Task to carry out
After locating the line with "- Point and" below, output it and each following line exactly, stopping after the line with "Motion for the". No pictures.

Information provided

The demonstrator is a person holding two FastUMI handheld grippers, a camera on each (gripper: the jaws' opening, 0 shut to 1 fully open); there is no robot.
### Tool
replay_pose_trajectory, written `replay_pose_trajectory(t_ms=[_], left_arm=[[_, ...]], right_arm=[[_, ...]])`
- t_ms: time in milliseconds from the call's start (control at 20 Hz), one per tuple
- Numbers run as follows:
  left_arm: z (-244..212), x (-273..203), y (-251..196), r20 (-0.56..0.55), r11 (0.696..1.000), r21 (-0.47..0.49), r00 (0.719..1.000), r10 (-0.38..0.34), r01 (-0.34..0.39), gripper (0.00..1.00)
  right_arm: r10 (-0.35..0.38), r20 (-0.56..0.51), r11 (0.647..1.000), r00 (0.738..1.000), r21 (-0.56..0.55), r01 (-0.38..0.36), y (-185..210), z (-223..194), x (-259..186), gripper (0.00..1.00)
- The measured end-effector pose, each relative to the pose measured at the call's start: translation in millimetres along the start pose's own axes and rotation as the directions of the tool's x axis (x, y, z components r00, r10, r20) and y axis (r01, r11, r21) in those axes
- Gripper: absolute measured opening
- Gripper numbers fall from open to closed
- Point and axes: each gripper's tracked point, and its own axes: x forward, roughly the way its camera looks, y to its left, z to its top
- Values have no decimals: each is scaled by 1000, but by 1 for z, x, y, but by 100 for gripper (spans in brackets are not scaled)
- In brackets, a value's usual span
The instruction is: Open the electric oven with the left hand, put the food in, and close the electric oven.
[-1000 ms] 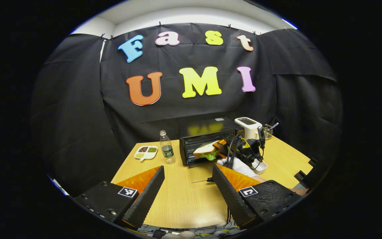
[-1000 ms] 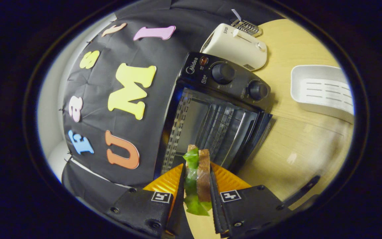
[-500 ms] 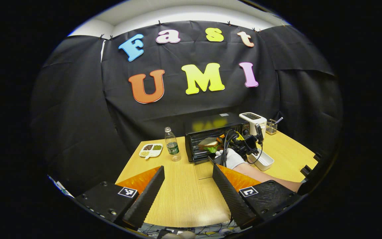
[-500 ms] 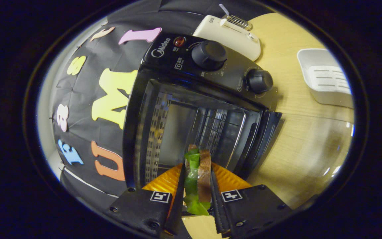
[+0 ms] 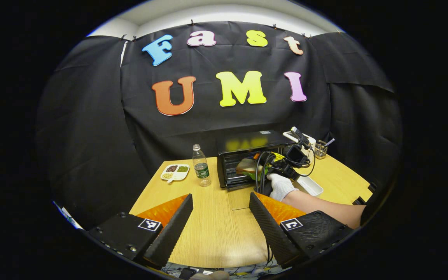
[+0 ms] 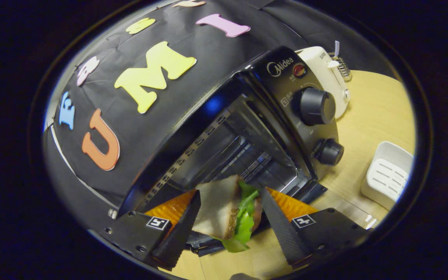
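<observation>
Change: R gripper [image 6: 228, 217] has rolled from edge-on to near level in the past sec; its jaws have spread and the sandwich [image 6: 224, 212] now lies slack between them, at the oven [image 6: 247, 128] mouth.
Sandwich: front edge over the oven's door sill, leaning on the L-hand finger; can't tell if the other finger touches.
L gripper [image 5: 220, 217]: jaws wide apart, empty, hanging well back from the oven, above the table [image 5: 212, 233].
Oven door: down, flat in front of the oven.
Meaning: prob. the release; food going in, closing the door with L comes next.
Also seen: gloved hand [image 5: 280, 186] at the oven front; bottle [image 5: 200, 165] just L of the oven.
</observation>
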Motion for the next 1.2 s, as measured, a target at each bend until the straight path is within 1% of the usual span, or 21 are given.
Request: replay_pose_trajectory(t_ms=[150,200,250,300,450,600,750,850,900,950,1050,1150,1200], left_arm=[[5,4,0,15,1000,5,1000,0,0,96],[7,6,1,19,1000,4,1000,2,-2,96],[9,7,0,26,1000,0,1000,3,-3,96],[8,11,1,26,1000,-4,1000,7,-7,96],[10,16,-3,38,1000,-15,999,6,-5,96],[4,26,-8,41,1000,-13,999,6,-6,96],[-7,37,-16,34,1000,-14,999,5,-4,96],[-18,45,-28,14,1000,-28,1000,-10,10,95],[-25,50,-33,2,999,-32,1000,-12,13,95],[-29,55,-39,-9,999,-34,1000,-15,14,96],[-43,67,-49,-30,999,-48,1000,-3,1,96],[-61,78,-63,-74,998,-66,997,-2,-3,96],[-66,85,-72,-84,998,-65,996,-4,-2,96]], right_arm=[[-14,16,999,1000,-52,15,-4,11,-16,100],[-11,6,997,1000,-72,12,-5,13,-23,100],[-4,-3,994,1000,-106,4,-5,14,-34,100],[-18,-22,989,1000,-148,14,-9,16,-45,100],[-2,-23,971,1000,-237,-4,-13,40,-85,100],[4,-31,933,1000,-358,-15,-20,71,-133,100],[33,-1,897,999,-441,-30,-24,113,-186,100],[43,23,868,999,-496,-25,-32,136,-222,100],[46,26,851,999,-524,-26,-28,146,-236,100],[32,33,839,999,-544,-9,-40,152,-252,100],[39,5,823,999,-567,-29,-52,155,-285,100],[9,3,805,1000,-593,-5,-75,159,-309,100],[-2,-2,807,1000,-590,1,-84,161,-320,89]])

Result for this task
- Point and axes: each gripper's tracked point, and its own axes: x forward, roughly the way its camera looks, y to its left, z to its top
- Values have no decimals: each is scaled by 1000, but by 1 for z, x, y, but by 100 for gripper (spans in brackets are not scaled)
- In brackets, a value's usual span
The instruction is: Open the electric oven with the left hand, put the food in, and close the electric oven.
[-1000 ms] 
[-1000 ms] 
[-500 ms] 
[-500 ms] 
[+0 ms] 
[+0 ms] 
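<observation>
Change: R gripper [image 6: 228, 217] has rolled from edge-on to near level in the past sec; its jaws have spread and the sandwich [image 6: 224, 212] now lies slack between them, at the oven [image 6: 247, 128] mouth.
Sandwich: front edge over the oven's door sill, leaning on the L-hand finger; can't tell if the other finger touches.
L gripper [image 5: 220, 217]: jaws wide apart, empty, hanging well back from the oven, above the table [image 5: 212, 233].
Oven door: down, flat in front of the oven.
Meaning: prob. the release; food going in, closing the door with L comes next.
Also seen: gloved hand [image 5: 280, 186] at the oven front; bottle [image 5: 200, 165] just L of the oven.
</observation>
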Motion for the next 1.2 s, as measured, a target at each bend until the straight path is within 1% of the usual span, or 21 are given.

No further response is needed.